In this letter, he has highlighted to the President the concerns regarding potential constitutional issues arising out of such a conflict, despite not being a member of the Constitutional Council.
Herath highlighted the President’s suggestion to appoint the current Appeal Court President, Nissanka Bandula Karunaratne, as a replacement for Aluwihare, which was met with rejection from the Constitutional Council, revealing a clear constitutional issue.
The MP noted the President’s recent remarks criticising the Council, suggesting that he believes it is the Council’s sole responsibility to approve all proposals presented by the President without any further action.

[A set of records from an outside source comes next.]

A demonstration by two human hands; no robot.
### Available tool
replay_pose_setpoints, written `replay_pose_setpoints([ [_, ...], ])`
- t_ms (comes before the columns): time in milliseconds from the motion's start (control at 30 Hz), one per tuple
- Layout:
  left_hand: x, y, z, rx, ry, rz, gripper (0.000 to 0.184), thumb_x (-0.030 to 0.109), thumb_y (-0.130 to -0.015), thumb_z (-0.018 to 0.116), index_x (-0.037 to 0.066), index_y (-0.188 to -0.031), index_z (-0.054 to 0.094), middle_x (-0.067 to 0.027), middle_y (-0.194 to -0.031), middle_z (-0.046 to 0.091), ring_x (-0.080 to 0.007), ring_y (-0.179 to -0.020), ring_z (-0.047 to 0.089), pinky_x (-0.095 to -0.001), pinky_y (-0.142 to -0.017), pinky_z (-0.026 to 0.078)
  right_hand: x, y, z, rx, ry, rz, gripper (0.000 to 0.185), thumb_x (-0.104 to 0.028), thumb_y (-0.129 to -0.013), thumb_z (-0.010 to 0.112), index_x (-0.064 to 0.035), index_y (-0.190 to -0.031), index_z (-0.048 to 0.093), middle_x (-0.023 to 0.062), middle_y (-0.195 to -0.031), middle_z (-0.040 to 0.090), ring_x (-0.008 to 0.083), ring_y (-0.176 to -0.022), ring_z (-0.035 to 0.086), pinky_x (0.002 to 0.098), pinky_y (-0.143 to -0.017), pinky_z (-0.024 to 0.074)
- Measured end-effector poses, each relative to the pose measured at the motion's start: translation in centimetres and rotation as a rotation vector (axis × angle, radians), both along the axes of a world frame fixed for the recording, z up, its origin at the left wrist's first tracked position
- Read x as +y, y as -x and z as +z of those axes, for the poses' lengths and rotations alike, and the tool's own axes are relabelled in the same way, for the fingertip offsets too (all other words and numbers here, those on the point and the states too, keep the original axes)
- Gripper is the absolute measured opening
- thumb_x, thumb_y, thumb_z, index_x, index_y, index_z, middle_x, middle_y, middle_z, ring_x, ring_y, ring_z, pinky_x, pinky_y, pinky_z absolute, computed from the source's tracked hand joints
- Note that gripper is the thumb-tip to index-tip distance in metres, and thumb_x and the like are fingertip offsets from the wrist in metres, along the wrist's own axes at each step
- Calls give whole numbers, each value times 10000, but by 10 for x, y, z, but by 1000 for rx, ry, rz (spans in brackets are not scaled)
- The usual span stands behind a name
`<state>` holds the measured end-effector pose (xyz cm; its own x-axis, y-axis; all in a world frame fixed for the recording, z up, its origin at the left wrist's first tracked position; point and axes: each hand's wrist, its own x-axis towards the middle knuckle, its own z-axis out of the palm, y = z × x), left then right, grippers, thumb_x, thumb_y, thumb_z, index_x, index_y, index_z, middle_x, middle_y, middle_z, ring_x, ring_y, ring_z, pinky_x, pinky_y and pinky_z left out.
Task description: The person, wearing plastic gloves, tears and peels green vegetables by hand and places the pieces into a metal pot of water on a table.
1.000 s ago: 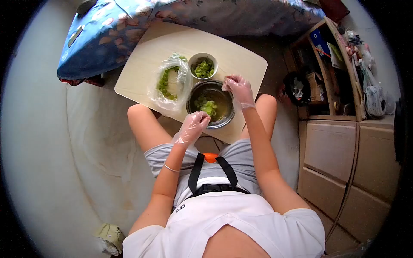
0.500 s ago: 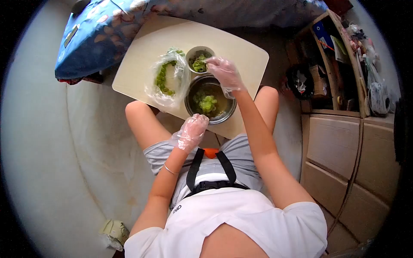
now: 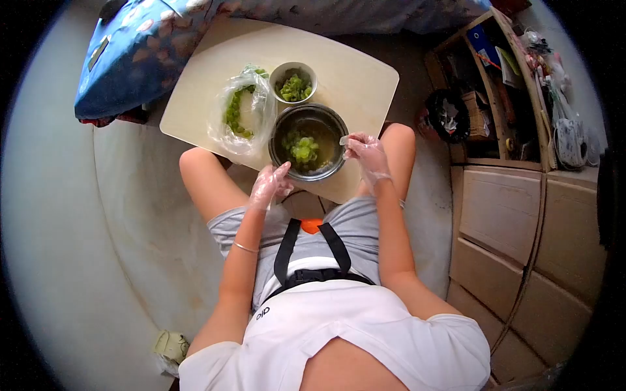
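Note:
Both my hands wear clear plastic gloves. A metal basin [image 3: 278, 156] on the low table holds pale green pieces that look like peeled grapes [image 3: 304, 151] in liquid. My left hand [image 3: 269, 185] is at the basin's near left rim, fingers closed together; anything between them is too small to make out. Beside the right rim, my right hand [image 3: 367, 156] is in a pinch, its contents hidden. Behind the basin stands a white bowl [image 3: 314, 90] with green scraps like grape skins [image 3: 295, 86]. To its left lies a clear plastic bag [image 3: 259, 124] with green grapes [image 3: 233, 116] along its side.
The cream low table [image 3: 202, 72] stands between my knees. A bed with a blue flowered cover [image 3: 140, 58] is at the far left. On the right are a wooden shelf [image 3: 492, 85], a black-lined bin [image 3: 447, 117] and cabinets [image 3: 499, 208].
My right hand has moved from the white bowl back towards me, to the basin's right rim. My left hand has shifted slightly left. The whole view has shifted a little.

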<state>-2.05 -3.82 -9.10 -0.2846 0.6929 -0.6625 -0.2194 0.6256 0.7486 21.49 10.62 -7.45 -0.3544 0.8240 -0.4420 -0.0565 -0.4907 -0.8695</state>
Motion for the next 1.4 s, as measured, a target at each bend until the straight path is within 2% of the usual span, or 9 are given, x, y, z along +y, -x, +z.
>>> replay_pose_setpoints([
  [200,14,-11,-13,-109,-71,51,184,115,-848,539,-48,-932,530,-80,-642,566,-139,-449,513,-260,-433,433,-5,6,19,102,25,-29,104,-53,-887,563,7,-954,618,46,-798,616,115,-668,565,268,-652,506],
  [500,-15,-34,57,-411,-152,48,180,134,-868,548,-45,-883,559,-86,-644,578,-149,-446,537,-244,-418,433,-24,-15,105,156,-76,-117,111,-11,-905,522,12,-967,610,86,-889,645,118,-692,587,251,-646,517],
  [533,-14,-30,71,-316,-202,-139,192,151,-871,569,-40,-870,553,-88,-649,585,-156,-449,551,-245,-419,437,-28,-16,116,167,-118,-184,104,-14,-908,528,9,-966,612,84,-886,647,119,-693,589,255,-642,515],
  [867,-14,-31,134,-435,-163,-87,229,194,-847,609,-34,-842,582,-74,-635,609,-131,-437,555,-224,-406,443,-46,-15,190,128,-411,-375,74,10,-895,559,17,-930,624,90,-817,643,129,-690,587,255,-608,491],
  [967,-11,-32,156,-351,-169,-89,176,169,-845,611,-6,-830,598,-58,-640,627,-112,-435,554,-216,-394,432,-46,-14,194,92,-502,-268,107,-19,-901,568,16,-978,635,125,-882,668,150,-764,621,263,-659,512],
  [1033,-10,-31,160,-265,-149,-122,174,164,-851,610,-9,-838,598,-60,-648,630,-114,-435,557,-224,-400,440,-38,-3,200,-648,-1042,111,189,-47,-891,584,-8,-1067,640,177,-974,676,212,-870,649,301,-748,530],
  [1100,-11,-30,162,-163,-196,-192,164,143,-876,586,-19,-853,599,-74,-667,633,-121,-454,570,-243,-419,454,-39,9,205,-690,-995,256,274,-124,-865,632,-47,-1127,641,218,-1088,644,289,-968,648,352,-829,528],
  [1233,-12,-32,167,-114,-209,-179,152,117,-887,570,-29,-855,599,-97,-682,634,-134,-461,578,-262,-431,459,-47,40,171,-865,-1325,577,443,-268,-790,706,-28,-1153,624,267,-1183,581,415,-1021,606,470,-881,495],
  [1400,-11,-15,151,51,-422,-304,153,91,-884,542,-41,-952,579,-95,-666,640,-147,-452,587,-244,-427,483,-74,40,165,-862,-1320,686,385,-249,-759,708,-51,-1084,657,186,-1094,618,332,-1048,582,399,-881,470],
])
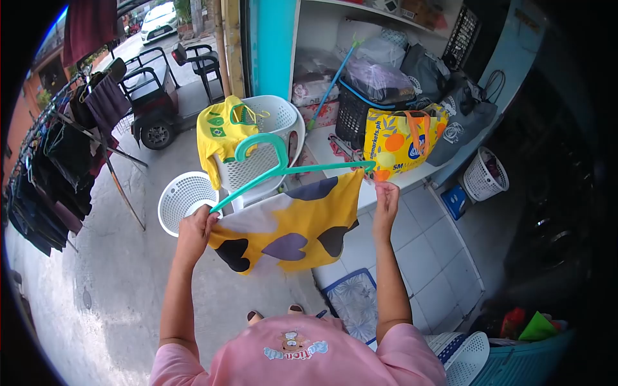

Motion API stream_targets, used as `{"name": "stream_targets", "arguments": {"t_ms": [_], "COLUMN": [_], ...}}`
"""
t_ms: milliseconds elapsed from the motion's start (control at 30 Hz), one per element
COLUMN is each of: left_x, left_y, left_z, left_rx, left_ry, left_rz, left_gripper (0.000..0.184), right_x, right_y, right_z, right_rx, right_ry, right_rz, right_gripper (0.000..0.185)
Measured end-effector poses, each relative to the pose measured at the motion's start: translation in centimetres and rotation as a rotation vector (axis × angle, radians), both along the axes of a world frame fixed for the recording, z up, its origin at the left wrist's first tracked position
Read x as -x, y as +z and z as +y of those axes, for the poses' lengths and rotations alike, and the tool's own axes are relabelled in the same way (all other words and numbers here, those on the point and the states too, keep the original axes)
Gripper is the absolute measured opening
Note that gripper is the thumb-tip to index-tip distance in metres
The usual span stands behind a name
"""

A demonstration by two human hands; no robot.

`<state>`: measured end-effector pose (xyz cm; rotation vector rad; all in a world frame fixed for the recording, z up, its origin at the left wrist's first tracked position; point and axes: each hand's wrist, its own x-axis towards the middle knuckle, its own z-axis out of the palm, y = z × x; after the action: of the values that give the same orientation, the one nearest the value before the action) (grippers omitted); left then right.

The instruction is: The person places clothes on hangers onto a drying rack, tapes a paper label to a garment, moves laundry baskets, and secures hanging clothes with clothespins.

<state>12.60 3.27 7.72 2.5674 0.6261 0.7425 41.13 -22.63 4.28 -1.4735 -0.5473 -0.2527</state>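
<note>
Clothes rack: dark garments [48,174] hang along the far left.
White round basket: [177,202] on the concrete floor, its mouth up and its perforated inner wall showing.
Left grip: [197,230] closed, thumb and fingers pinching the left end of a turquoise hanger [280,170] along with the cloth's edge.
Tall white basket: [238,174] a yellow garment [225,125] with green trim and a Brazil-flag motif drapes over its rim.
Heart-print cloth: [283,246] yellow with black and purple-grey hearts, just below the hanger, between both hands.
Pink T-shirt: [302,370] cartoon figure on it; the letters "tion" can be read.
Black basket: [351,119] on the white shelf, with a plastic-wrapped bundle [380,83] on top.
Right grip: [378,185] thumb and fingertips drawn close near the hanger's right end; I cannot tell whether they pinch the cloth.
Yellow shopping bag: [389,145] orange fruit print, orange handles, "smmarkets.ph" up its side and "SM" at the bottom.
White waste-type basket: [479,184] dark reddish contents.
Teal tub: [528,365] green and red pieces at its top.
</note>
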Motion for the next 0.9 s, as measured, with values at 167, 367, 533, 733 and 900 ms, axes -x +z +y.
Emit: {"name": "stream_targets", "arguments": {"t_ms": [167, 367, 533, 733, 900], "left_x": [-0.9, -0.6, 0.3, 0.4, -0.3], "left_y": [-0.2, -1.5, -2.2, -2.7, -2.0], "left_z": [-1.6, -1.6, -1.6, -1.5, -1.9], "left_rx": [0.049, 0.057, 0.032, 0.002, -0.168], "left_ry": [-0.011, 0.001, 0.080, 0.163, 0.181], "left_rz": [0.026, 0.007, -0.013, 0.030, 0.035], "left_gripper": [0.022, 0.019, 0.019, 0.020, 0.021], "right_x": [1.6, -0.9, -3.3, -3.7, -4.1], "right_y": [-1.0, -0.9, -1.9, -0.9, 0.0], "right_z": [3.5, 5.0, 5.6, 4.9, 4.3], "right_rx": [-0.090, -0.265, -0.458, -0.178, -0.120], "right_ry": [0.188, 0.363, 0.449, 0.395, 0.559], "right_rz": [0.223, 0.483, 0.572, 0.481, 0.302], "right_gripper": [0.021, 0.017, 0.014, 0.023, 0.037]}}
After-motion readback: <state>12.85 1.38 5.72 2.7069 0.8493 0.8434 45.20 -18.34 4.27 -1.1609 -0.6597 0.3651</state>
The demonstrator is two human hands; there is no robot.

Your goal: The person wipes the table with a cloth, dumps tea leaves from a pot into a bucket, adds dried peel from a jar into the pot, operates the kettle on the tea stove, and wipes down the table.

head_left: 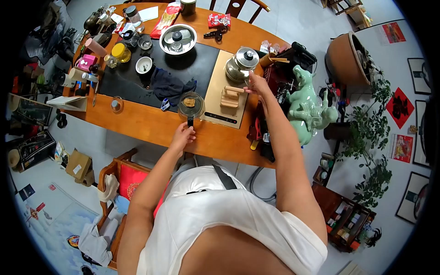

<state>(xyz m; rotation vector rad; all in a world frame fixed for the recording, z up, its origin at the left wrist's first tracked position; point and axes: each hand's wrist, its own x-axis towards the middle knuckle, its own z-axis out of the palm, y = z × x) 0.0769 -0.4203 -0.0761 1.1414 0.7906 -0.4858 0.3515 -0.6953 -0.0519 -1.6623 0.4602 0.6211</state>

The MP said the President’s statement, “The Constitutional Council, chaired by the Honourable Speaker of the Parliament and established under the Constitution, has been vested with the authority to aid the President in specific decision-making processes and is regarded as part of the executive,” has led to a grave constitutional crisis in the country.
Commenting on the President’s views, Herath said the President’s opinion of the council is marginalised and one-dimensional. He also observed that Wickremesinghe’s perspectives are not aligned with the principal expectations outlined in the 17th Amendment to the Constitution concerning the Constitutional Council. “Your position appears to be limited and biased,” the MP said.
He also noted that the Supreme Court in deciding a case once determined that the Constitution did not intend the President to function as an unfettered repository of executive power unconstrained by the other organs of Government.
Herath also criticised the President’s stance, pointing out that the Constitutional Council, according to the President, does not reflect the views of the legislature but was established to assist the executive in its functions. The MP remarked that considering the Supreme Court’s interpretation of provisions related to the Constitutional Council, it is perplexing how the President arrived at such an assumption.
“The interpretations provided by the Supreme Court regarding the 18th, 19th, 20th, and 21st constitutional amendments since the 17th constitutional amendment raise serious questions about how you arrived at your stance on the Constitutional Council,” the MP noted.
“Your assertion that the Constitutional Council is an integral part of the executive is inaccurate,” Herath said. In conclusion, Herath emphasised that both the Parliament and the Executive President are accountable to the people according to the constitution and this principle also extends to a Caretaker President, underscoring the importance of accountability and adherence to constitutional principles.